- _What the task asks_
Go through the listing and set it down exactly, leaving out its pictures.

=======

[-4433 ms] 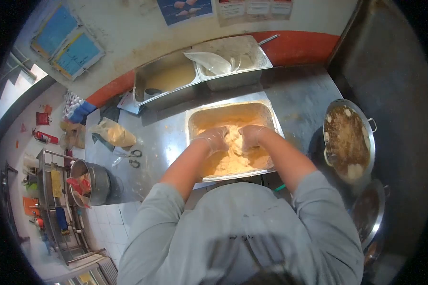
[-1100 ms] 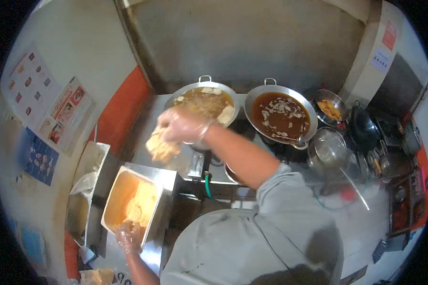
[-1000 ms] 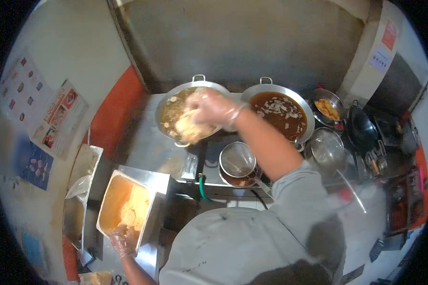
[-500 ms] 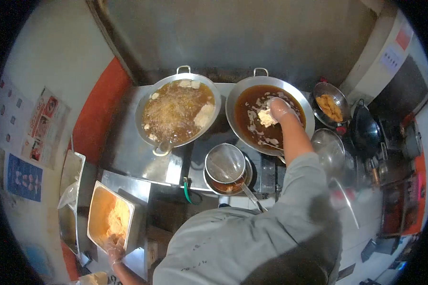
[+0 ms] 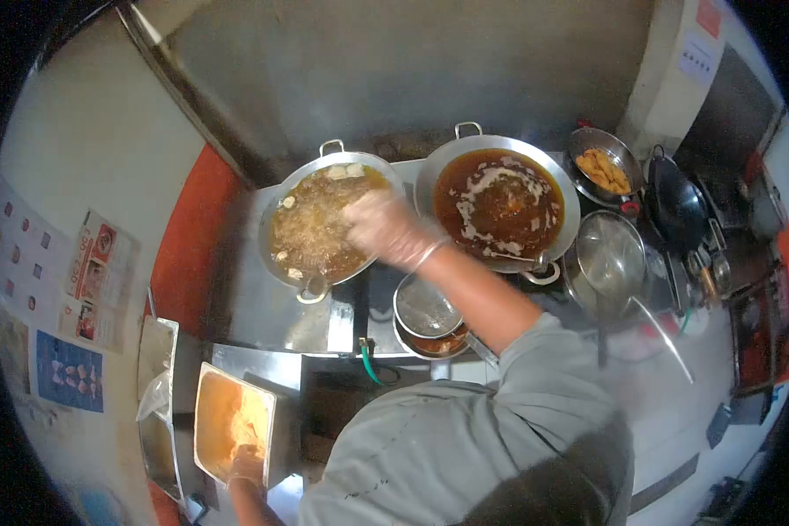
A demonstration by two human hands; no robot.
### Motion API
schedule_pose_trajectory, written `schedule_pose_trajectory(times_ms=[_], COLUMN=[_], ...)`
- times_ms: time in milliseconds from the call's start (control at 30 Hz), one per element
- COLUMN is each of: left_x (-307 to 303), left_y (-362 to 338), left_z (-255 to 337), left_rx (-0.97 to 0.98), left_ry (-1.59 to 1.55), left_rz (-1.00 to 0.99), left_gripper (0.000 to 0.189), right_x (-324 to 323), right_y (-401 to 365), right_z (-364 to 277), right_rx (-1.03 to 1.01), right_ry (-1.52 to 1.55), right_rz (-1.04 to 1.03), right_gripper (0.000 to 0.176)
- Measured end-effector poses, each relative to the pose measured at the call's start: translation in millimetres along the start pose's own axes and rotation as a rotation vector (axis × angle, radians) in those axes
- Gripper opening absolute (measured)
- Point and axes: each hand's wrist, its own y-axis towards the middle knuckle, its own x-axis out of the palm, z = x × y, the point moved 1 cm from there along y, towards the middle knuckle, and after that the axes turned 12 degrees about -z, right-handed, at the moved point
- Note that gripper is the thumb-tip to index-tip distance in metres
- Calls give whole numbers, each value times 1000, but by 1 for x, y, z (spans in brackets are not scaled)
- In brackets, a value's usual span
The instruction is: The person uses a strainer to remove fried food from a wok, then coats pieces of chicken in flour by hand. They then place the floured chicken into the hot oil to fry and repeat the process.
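Observation:
My right hand [image 5: 393,230], in a clear plastic glove, is over the right side of the left wok [image 5: 266,237]. Motion smears its fingers. Oil [image 5: 311,223] bubbles hard in that wok, with pale pieces [image 5: 345,172] floating near its far rim. The right wok [image 5: 426,188] holds darker oil with a broken ring of whitish foam [image 5: 475,195]. Down at the lower left, my left hand [image 5: 246,465], also gloved, reaches into a deep metal container [image 5: 276,430]. Its fingers are hidden against the orange-yellow battered food [image 5: 247,419] inside.
A fine-mesh strainer [image 5: 427,307] rests across a pot in front of the woks. At the right stand a bowl of golden fried pieces [image 5: 602,171], a large metal strainer [image 5: 612,254] and a black wok [image 5: 675,206]. A green hose [image 5: 367,361] hangs at the stove's front edge.
My right hand has swung left from the right wok to the left one, and the pale clump it held over the right wok no longer shows. My left hand stays at the container. The view has shifted.

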Motion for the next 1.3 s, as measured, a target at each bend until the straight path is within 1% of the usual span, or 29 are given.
schedule_pose_trajectory(times_ms=[33, 67, 100, 133, 167, 200, 233, 267, 300, 333, 367, 400, 433, 500, 633, 700, 767, 833, 867, 933, 967, 1033, 1067, 1100, 1167, 1200, 1267, 1300], left_x=[48, 33, -16, -70, -65, -57, -53, -97, -88, -76, -66, -66, -66, -71, -89, -95, -82, -73, -72, -91, -100, -110, -91, -80, -68, -67, -70, -63], left_y=[26, 20, -4, -50, -50, -48, -48, -90, -88, -77, -75, -79, -81, -84, -108, -114, -102, -92, -93, -104, -111, -122, -107, -94, -75, -70, -65, -56], left_z=[-68, -60, -9, 63, 56, 47, 42, 105, 90, 70, 54, 58, 56, 56, 79, 87, 75, 66, 65, 72, 75, 79, 67, 53, 32, 32, 23, 18], left_rx=[-54, -117, -187, -324, -327, -248, -169, -237, -243, -211, -180, -217, -219, -75, -63, -65, -68, 87, 91, 13, 17, 0, 25, 22, 123, 106, 50, 61], left_ry=[-152, -306, -451, -483, -487, -442, -398, -579, -589, -537, -487, -1022, -1040, -169, -249, -384, -438, -255, -263, -385, -390, -461, -510, -513, -639, -643, -605, -621], left_rz=[-59, -107, -143, -101, -98, -34, 31, -23, -19, -39, -61, 21, 24, 33, 27, 70, 34, -3, -4, -131, -134, -93, 36, 34, 187, 184, 299, 383], left_gripper=[49, 49, 49, 46, 46, 47, 48, 45, 45, 42, 39, 36, 36, 33, 32, 39, 39, 45, 45, 50, 50, 53, 47, 47, 43, 43, 43, 44], right_x=[22, 38, 45, 50, 80, 115, 223, 148, 117, 101, 97, 108, 122, 143, 177, 187, 195, 201, 206, 208, 209, 210, 210, 210, 209, 208, 205, 199], right_y=[19, 40, 58, 69, 85, 104, 120, 116, 127, 136, 140, 144, 144, 146, 152, 151, 155, 155, 157, 158, 156, 151, 147, 143, 135, 132, 123, 126], right_z=[-39, -83, -127, -170, -219, -275, -337, -350, -374, -396, -414, -434, -452, -482, -512, -510, -504, -492, -487, -479, -474, -466, -461, -455, -447, -443, -438, -438], right_rx=[-111, -151, -177, -294, -442, -465, -360, -538, -550, -573, -579, -592, -596, -592, -552, -517, -477, -424, -401, -372, -357, -339, -332, -324, -322, -323, -361, -365], right_ry=[-43, 229, 575, 680, 865, 746, 1331, 911, 911, 628, 321, 262, 234, 216, 166, 137, 120, 115, 118, 115, 117, 135, 149, 161, 196, 223, 299, 326], right_rz=[66, 151, 123, 15, 107, -198, -547, -343, -347, -695, -1024, -1143, -1186, -1221, -1272, -1277, -1273, -1262, -1258, -1246, -1244, -1237, -1234, -1231, -1212, -1193, -1148, -1129], right_gripper=[10, 9, 13, 18, 15, 13, 16, 23, 23, 22, 22, 21, 21, 21, 20, 20, 19, 19, 19, 18, 18, 18, 18, 18, 17, 17, 17, 16])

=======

- _Answer to this problem_
[-4433 ms] 
[-1100 ms] 
[-1000 ms] 
[-500 ms] 
[+0 ms] 
A demonstration by two human hands; no robot.
### Motion API
schedule_pose_trajectory, written `schedule_pose_trajectory(times_ms=[_], COLUMN=[_], ...)`
- times_ms: time in milliseconds from the call's start (control at 30 Hz), one per element
- COLUMN is each of: left_x (-307 to 303), left_y (-362 to 338), left_z (-255 to 337), left_rx (-0.97 to 0.98), left_ry (-1.59 to 1.55), left_rz (-1.00 to 0.99), left_gripper (0.000 to 0.189), right_x (-324 to 323), right_y (-401 to 365), right_z (-364 to 277), right_rx (-1.03 to 1.01), right_ry (-1.52 to 1.55), right_rz (-1.04 to 1.03), right_gripper (0.000 to 0.176)
- Measured end-effector poses, each relative to the pose measured at the call's start: translation in millimetres along the start pose's own axes and rotation as a rotation vector (axis × angle, radians) in those axes
- Gripper opening absolute (measured)
- Point and axes: each hand's wrist, its own y-axis towards the middle knuckle, its own x-axis out of the palm, z = x × y, the point moved 1 cm from there along y, towards the middle knuckle, and after that the axes turned 12 degrees about -z, right-handed, at the moved point
- Note that gripper is the thumb-tip to index-tip distance in metres
- Calls give whole numbers, each value times 1000, but by 1 for x, y, z (spans in brackets are not scaled)
- In brackets, a value's usual span
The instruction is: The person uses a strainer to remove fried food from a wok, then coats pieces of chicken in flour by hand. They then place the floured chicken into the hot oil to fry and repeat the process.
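Observation:
My right hand [image 5: 393,230], in a clear plastic glove, is over the right side of the left wok [image 5: 266,237]. Motion smears its fingers. Oil [image 5: 311,223] bubbles hard in that wok, with pale pieces [image 5: 345,172] floating near its far rim. The right wok [image 5: 426,188] holds darker oil with a broken ring of whitish foam [image 5: 475,195]. Down at the lower left, my left hand [image 5: 246,465], also gloved, reaches into a deep metal container [image 5: 276,430]. Its fingers are hidden against the orange-yellow battered food [image 5: 247,419] inside.
A fine-mesh strainer [image 5: 427,307] rests across a pot in front of the woks. At the right stand a bowl of golden fried pieces [image 5: 602,171], a large metal strainer [image 5: 612,254] and a black wok [image 5: 675,206]. A green hose [image 5: 367,361] hangs at the stove's front edge.
My right hand has swung left from the right wok to the left one, and the pale clump it held over the right wok no longer shows. My left hand stays at the container. The view has shifted.
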
Motion for the next 1.3 s, as measured, a target at each bend until the straight path is within 1% of the usual span, or 29 are given.
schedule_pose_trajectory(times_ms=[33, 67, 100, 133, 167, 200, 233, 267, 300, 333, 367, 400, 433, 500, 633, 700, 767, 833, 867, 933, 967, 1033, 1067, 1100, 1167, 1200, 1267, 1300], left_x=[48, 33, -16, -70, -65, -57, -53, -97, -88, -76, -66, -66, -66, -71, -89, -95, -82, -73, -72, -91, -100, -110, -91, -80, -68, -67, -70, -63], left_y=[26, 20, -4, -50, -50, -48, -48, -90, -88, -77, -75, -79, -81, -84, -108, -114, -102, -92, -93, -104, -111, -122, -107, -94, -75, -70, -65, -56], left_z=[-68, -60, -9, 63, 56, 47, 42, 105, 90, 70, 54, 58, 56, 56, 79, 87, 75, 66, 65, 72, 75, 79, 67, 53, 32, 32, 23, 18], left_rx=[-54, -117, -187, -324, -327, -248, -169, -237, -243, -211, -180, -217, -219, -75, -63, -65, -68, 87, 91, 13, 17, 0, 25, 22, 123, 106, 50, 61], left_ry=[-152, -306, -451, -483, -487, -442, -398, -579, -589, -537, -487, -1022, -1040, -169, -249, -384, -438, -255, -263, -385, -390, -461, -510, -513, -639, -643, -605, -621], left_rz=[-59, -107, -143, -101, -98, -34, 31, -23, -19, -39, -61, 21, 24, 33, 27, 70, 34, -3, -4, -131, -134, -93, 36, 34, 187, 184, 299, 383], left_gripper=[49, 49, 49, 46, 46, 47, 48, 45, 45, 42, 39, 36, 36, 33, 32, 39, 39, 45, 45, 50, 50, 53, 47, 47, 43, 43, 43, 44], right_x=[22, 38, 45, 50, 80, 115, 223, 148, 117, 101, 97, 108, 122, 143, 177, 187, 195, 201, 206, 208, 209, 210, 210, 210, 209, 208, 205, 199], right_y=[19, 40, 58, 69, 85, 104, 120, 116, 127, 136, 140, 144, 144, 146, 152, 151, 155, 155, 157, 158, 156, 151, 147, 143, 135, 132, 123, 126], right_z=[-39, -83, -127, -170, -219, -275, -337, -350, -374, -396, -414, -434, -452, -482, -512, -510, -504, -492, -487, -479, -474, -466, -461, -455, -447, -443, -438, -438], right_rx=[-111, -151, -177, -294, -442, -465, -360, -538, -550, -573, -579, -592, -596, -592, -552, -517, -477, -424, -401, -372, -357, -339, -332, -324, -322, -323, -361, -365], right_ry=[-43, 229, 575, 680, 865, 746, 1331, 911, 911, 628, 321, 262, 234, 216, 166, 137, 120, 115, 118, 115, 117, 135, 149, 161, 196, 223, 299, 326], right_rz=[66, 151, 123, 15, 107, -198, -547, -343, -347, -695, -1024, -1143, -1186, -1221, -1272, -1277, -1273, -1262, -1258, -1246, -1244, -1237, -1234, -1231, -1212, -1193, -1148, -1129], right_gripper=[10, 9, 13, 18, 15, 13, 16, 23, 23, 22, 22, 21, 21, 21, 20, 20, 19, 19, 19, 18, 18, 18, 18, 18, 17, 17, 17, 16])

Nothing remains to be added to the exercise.